▸ Your task:
Please keep to the lines below from the one with "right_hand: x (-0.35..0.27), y" through the one with "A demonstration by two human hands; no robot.", and restate them word for word, ends included.

▸ Information given:
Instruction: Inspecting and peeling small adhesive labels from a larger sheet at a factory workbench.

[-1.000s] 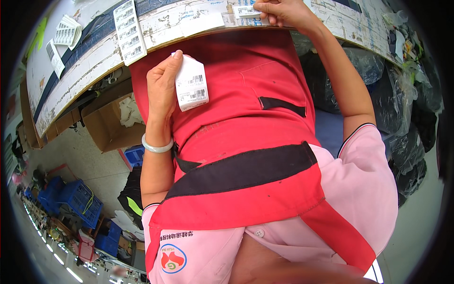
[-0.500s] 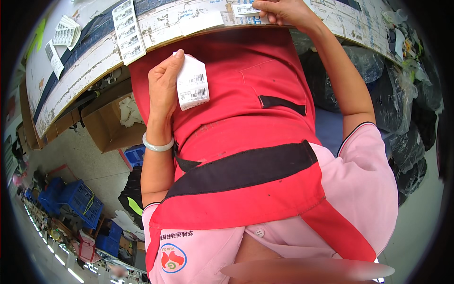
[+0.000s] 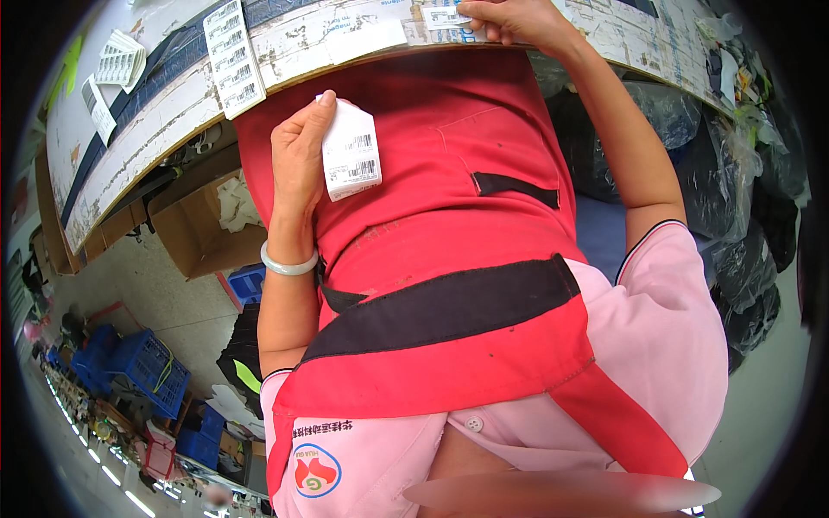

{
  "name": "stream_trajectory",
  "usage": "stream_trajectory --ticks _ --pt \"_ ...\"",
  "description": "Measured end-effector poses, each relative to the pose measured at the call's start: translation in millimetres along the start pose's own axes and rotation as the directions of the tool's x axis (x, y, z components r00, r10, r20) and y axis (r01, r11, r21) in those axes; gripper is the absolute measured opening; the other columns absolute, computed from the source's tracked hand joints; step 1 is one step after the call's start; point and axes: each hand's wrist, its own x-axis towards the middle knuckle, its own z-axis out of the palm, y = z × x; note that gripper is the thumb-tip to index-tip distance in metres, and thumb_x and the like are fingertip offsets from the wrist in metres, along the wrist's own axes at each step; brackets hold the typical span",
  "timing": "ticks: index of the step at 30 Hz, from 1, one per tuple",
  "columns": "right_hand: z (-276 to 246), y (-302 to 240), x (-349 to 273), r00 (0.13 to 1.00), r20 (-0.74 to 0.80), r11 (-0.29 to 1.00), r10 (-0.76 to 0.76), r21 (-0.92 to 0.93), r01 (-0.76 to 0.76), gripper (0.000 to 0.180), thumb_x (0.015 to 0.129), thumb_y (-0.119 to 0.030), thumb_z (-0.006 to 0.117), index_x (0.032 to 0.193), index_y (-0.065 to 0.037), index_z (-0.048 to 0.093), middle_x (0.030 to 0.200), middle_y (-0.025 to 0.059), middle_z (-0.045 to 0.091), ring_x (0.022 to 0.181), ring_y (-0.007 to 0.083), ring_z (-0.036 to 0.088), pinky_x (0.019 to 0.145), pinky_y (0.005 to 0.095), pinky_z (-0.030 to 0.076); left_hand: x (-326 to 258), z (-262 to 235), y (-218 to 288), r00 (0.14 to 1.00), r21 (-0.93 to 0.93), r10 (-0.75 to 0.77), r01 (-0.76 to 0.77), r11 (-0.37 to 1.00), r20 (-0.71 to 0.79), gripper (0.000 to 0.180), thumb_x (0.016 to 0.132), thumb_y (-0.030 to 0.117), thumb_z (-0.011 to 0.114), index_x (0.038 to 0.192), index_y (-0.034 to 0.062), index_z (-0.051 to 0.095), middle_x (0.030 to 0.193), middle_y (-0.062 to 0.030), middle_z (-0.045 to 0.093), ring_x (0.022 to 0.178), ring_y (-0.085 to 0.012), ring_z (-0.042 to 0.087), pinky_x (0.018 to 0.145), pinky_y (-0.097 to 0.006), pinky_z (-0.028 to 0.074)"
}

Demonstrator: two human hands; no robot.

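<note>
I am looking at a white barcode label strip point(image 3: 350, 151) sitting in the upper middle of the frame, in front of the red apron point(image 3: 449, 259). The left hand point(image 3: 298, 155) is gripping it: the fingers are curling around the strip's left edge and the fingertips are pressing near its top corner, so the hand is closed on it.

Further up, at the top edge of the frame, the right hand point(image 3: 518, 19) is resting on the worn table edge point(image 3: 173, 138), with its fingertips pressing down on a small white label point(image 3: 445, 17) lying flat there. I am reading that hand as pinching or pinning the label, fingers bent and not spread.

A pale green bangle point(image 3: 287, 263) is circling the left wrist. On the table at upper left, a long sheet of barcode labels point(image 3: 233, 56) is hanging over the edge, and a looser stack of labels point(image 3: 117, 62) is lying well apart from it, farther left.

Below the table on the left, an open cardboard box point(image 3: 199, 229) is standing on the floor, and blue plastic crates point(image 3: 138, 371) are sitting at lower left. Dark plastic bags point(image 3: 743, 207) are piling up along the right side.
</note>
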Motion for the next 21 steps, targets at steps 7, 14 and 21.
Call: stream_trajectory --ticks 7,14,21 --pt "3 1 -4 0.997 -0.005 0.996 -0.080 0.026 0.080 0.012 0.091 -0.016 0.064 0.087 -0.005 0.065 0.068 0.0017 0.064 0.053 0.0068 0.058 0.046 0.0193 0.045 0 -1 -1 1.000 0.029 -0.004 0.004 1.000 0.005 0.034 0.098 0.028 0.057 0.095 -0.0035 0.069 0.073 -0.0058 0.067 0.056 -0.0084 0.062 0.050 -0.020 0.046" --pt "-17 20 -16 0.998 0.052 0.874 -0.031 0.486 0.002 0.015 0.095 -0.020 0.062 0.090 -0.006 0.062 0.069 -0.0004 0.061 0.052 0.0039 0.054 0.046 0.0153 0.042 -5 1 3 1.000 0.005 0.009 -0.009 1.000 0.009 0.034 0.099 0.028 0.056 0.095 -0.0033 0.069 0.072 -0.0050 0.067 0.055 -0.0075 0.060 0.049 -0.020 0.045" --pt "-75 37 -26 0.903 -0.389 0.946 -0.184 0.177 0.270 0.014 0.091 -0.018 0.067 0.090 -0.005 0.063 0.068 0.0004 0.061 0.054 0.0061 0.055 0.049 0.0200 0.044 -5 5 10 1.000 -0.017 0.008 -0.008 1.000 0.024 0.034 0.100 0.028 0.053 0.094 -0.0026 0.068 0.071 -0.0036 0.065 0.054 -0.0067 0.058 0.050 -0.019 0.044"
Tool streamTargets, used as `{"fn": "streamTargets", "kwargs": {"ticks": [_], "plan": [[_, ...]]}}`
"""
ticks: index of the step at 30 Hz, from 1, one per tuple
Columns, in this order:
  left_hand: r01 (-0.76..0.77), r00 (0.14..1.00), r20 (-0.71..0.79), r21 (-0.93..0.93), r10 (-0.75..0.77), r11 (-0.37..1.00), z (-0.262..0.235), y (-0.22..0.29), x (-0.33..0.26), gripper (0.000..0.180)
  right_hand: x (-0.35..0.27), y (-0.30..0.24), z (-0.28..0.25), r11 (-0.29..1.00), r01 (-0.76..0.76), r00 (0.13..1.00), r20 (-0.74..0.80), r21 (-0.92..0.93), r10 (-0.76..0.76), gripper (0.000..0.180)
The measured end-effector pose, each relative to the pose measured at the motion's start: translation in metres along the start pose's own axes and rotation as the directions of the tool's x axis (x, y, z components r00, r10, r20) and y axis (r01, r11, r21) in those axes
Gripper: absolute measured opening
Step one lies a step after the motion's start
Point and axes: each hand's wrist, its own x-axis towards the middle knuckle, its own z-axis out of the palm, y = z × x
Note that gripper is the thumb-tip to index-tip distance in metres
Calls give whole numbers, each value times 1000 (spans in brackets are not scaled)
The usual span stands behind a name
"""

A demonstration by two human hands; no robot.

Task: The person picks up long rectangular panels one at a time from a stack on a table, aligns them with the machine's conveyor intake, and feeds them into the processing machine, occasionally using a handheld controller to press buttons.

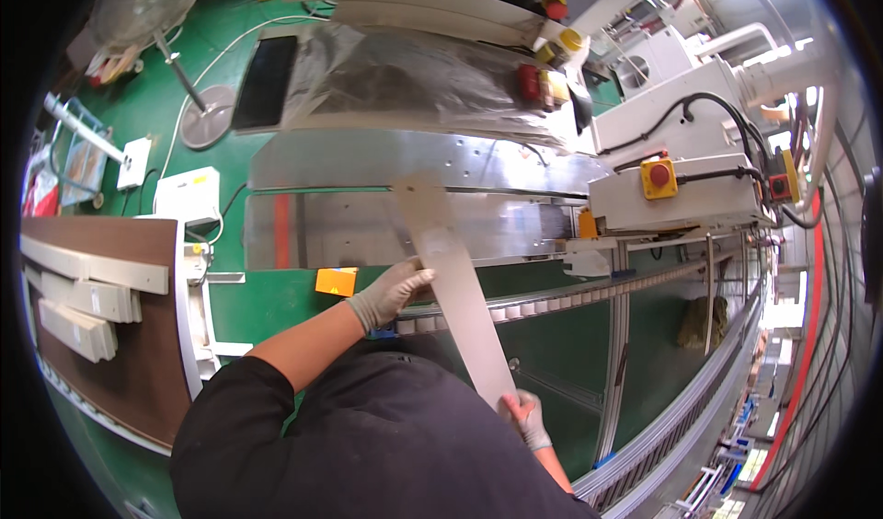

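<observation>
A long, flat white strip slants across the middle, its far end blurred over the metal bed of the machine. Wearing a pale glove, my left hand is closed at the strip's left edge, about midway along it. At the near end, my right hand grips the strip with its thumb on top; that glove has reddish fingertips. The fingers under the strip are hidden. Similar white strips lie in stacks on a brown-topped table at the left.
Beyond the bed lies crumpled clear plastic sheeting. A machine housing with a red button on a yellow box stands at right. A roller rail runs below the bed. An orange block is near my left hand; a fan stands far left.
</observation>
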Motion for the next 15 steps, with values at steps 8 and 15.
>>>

▸ Response:
  right_hand: x (-0.35..0.27), y (-0.30..0.24), z (-0.28..0.25), r11 (-0.29..1.00), r01 (-0.76..0.76), r00 (0.13..1.00), r20 (-0.74..0.80), r21 (-0.92..0.93), r10 (-0.76..0.76), gripper (0.000..0.180)
The measured end-effector pose, each relative to the pose measured at the motion's start: translation in metres along the start pose's own axes and rotation as the directions of the tool's x axis (x, y, z components r00, r10, r20) and y axis (r01, r11, r21) in those axes
Gripper: absolute measured opening
Step one lies a step after the motion's start
Point and axes: each hand's wrist, its own x-axis towards the middle knuckle, its own z-axis out of the palm, y = z × x
Note that gripper is the thumb-tip to index-tip distance in metres
Calls give whole numbers, each value times 1000 (spans in brackets are not scaled)
The usual span stands behind a name
"""

A demonstration by two human hands; no robot.

This finishes the exercise.